Goal of the exercise:
Set down exactly the lines below between the line holding "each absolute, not" and the line holding "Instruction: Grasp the", inclusive; no other line belongs in the answer.
—————
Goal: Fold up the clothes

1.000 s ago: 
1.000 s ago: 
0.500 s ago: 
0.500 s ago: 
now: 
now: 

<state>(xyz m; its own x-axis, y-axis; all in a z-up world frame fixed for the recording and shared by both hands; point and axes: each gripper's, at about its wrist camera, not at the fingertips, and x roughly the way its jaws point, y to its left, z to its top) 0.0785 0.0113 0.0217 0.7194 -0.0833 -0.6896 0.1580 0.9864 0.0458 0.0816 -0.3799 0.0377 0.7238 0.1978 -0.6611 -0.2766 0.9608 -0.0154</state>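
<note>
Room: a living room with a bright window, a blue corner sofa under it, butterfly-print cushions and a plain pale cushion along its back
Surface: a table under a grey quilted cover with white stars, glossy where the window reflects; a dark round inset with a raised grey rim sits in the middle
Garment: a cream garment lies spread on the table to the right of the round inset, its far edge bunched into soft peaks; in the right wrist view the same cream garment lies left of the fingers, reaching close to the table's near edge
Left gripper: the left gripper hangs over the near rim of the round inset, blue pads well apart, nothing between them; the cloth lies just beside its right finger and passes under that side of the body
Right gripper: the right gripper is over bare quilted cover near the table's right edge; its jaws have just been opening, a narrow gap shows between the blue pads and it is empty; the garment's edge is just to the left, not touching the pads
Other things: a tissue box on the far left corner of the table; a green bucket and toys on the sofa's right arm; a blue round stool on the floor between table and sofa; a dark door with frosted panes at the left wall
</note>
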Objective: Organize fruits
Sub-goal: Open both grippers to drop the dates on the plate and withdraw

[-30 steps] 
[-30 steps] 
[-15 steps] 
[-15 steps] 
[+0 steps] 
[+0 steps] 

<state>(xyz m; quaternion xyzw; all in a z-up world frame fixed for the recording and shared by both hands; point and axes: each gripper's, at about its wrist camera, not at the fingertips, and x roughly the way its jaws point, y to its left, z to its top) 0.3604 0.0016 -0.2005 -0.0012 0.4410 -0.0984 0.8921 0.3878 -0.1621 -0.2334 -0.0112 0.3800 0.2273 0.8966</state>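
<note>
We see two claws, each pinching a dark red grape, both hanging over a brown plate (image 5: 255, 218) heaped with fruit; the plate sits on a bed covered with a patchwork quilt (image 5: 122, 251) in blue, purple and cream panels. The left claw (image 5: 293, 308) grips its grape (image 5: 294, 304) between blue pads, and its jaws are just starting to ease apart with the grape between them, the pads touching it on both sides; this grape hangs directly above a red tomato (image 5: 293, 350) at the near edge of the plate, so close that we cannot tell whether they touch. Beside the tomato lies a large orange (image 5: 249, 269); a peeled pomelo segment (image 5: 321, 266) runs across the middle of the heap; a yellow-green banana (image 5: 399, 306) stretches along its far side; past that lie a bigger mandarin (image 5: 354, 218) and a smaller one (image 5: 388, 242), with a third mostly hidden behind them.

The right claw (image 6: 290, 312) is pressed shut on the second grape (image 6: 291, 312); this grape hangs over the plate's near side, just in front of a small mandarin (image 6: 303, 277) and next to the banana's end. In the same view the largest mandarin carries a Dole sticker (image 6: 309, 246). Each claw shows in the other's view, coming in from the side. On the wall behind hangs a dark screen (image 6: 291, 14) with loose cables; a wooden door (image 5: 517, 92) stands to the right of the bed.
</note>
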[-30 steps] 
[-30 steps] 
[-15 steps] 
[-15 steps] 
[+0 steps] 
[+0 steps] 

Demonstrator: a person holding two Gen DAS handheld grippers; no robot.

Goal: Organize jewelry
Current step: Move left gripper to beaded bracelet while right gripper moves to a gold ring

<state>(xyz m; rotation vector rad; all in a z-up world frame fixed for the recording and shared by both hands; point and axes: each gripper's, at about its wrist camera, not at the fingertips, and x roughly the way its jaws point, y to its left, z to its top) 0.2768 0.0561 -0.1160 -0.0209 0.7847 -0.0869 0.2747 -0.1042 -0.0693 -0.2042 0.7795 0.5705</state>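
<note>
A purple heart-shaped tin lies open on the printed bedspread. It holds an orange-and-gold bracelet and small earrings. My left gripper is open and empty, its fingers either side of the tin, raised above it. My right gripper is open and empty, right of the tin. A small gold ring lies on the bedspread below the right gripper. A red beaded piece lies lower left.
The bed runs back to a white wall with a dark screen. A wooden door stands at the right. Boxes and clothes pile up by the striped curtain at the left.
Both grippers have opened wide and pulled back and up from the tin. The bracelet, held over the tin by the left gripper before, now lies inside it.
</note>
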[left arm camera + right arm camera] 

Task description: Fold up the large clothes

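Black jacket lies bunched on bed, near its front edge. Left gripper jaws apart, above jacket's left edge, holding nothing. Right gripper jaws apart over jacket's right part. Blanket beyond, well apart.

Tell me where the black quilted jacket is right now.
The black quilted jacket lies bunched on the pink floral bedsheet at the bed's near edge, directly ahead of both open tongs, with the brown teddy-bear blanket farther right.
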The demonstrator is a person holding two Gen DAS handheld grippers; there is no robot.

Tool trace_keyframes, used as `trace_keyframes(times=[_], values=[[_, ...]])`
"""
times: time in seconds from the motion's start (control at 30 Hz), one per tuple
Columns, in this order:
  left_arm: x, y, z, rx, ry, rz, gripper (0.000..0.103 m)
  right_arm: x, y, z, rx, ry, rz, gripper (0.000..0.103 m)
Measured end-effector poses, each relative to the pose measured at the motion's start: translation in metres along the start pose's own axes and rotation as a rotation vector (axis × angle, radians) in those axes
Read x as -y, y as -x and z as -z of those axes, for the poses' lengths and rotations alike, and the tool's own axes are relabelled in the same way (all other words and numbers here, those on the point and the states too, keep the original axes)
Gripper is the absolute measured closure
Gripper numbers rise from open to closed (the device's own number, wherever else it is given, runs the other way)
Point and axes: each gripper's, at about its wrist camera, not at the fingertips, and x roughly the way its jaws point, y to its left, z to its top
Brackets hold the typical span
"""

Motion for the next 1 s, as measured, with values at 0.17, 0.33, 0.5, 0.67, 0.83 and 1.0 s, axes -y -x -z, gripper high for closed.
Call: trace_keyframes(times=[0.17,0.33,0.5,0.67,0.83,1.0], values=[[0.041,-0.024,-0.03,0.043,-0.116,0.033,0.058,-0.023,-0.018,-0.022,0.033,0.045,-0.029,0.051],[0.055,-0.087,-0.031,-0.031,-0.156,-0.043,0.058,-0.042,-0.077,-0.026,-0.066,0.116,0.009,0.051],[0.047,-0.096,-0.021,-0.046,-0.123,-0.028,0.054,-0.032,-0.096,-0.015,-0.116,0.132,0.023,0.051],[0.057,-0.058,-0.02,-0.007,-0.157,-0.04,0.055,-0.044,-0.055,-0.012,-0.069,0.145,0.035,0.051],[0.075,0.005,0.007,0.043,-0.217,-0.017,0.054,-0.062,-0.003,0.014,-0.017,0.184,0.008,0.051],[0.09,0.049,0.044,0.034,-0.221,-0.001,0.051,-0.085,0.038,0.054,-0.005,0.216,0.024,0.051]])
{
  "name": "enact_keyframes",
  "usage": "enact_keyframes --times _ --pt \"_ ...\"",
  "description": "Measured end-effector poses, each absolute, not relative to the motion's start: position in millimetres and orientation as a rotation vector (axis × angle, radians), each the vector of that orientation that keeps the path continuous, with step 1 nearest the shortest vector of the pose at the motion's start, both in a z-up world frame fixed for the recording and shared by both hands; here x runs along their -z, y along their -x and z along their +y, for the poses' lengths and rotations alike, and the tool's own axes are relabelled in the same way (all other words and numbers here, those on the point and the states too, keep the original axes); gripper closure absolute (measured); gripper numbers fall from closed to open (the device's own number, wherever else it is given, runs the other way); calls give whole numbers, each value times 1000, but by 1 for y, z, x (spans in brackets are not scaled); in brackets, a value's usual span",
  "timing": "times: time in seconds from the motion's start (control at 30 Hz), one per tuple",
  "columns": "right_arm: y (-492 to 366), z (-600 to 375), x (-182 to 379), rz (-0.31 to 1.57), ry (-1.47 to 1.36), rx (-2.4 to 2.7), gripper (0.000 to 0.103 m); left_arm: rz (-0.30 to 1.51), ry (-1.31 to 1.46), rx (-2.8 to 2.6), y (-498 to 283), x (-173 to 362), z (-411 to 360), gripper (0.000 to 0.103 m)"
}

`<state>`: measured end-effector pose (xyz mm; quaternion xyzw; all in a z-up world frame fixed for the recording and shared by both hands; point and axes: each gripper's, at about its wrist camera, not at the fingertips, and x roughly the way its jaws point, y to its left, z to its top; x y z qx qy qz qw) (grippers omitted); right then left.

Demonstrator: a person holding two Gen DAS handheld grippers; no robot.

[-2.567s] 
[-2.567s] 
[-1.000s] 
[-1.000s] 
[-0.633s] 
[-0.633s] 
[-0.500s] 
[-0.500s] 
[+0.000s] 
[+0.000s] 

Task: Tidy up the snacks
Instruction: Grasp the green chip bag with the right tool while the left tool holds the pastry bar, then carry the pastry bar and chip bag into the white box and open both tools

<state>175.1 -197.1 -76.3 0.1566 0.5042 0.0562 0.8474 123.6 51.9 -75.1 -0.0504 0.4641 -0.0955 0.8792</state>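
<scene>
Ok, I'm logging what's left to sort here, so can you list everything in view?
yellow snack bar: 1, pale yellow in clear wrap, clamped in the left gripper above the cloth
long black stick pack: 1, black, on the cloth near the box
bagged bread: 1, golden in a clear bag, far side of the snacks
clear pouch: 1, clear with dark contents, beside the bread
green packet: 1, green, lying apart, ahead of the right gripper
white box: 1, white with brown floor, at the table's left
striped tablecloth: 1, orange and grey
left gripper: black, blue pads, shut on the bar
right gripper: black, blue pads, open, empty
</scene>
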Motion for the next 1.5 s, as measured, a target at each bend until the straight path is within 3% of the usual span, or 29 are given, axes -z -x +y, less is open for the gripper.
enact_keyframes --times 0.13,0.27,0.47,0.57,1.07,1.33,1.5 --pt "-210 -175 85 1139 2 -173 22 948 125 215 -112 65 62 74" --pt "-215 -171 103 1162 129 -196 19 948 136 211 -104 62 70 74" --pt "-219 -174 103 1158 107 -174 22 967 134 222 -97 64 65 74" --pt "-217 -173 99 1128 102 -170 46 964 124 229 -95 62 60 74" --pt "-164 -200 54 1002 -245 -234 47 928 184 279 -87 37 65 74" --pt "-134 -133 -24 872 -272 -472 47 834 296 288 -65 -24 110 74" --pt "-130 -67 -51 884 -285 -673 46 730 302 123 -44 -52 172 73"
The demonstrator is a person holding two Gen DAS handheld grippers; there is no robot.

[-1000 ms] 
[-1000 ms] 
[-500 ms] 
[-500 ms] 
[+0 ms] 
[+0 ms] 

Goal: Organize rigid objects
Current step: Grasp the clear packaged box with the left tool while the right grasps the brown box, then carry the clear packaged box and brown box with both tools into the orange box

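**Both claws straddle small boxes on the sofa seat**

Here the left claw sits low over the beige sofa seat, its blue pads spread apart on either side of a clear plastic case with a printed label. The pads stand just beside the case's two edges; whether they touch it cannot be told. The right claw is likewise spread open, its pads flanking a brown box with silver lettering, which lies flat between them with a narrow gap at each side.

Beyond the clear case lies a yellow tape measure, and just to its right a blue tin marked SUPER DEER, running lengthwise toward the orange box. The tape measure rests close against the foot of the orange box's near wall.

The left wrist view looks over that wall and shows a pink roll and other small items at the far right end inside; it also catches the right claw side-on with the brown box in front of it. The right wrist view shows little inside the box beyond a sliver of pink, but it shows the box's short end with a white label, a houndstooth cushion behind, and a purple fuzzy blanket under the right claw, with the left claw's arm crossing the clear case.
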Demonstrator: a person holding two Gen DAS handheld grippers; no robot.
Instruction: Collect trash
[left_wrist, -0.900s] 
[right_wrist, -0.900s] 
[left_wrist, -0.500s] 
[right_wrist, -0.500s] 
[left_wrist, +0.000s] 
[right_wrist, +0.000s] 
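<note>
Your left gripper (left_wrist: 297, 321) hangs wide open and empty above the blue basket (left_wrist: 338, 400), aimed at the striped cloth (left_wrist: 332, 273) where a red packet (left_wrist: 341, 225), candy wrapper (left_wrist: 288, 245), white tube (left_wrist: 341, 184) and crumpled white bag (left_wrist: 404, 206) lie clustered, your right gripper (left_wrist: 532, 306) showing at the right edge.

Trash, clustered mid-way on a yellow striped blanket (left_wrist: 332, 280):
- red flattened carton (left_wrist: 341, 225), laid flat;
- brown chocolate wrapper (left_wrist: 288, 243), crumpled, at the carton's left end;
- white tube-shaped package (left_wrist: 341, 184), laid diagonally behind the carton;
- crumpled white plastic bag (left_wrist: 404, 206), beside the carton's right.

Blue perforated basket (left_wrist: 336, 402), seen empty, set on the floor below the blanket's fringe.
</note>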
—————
Task answer:
  "description": "Measured end-effector poses, each absolute, not relative to the motion's start: position in millimetres and orientation as a rotation vector (axis × angle, radians), each the vector of that orientation that keeps the path continuous, with step 1 nearest the shortest vector of the pose at the motion's start, both in a z-up world frame fixed for the recording and shared by both hands; here x runs along their -z, y along their -x and z along their +y, for the poses' lengths and rotations alike, and the tool's own axes are relabelled in the same way (all other words and numbers here, those on the point and the states too, keep the original axes); gripper closure absolute (measured); gripper numbers fall from closed to open (the device's own number, wherever else it is given, runs the other way); calls give whole numbers, each value times 1000, but by 1 for y, z, x (spans in brackets are not scaled); in brackets, a value's usual span",
  "timing": "times: time in seconds from the motion's start (control at 30 Hz), one per tuple",
  "columns": "right_arm: y (-492 to 366), z (-600 to 375), x (-182 to 379), rz (-0.31 to 1.57), ry (-1.47 to 1.36), rx (-2.4 to 2.7), gripper (0.000 to 0.103 m); left_arm: rz (-0.30 to 1.51), ry (-1.31 to 1.46), rx (-2.8 to 2.6), y (-498 to 283), x (-173 to 362), z (-411 to 360), gripper (0.000 to 0.103 m)"
}

`<state>`: measured end-effector pose (xyz mm; quaternion xyzw; all in a z-up world frame fixed for the recording and shared by both hands; point and axes: each gripper's, at about its wrist camera, not at the fingertips, and x roughly the way its jaws point, y to its left, z to its top; x y z qx qy qz qw) (grippers omitted); right then left.

Demonstrator: a person holding two Gen DAS handheld grippers; no robot.

[-2.567s] 
[-2.567s] 
[-1.000s] 
[-1.000s] 
[-0.633s] 
[-0.633s] 
[-0.500s] 
[-0.500s] 
[+0.000s] 
[+0.000s] 

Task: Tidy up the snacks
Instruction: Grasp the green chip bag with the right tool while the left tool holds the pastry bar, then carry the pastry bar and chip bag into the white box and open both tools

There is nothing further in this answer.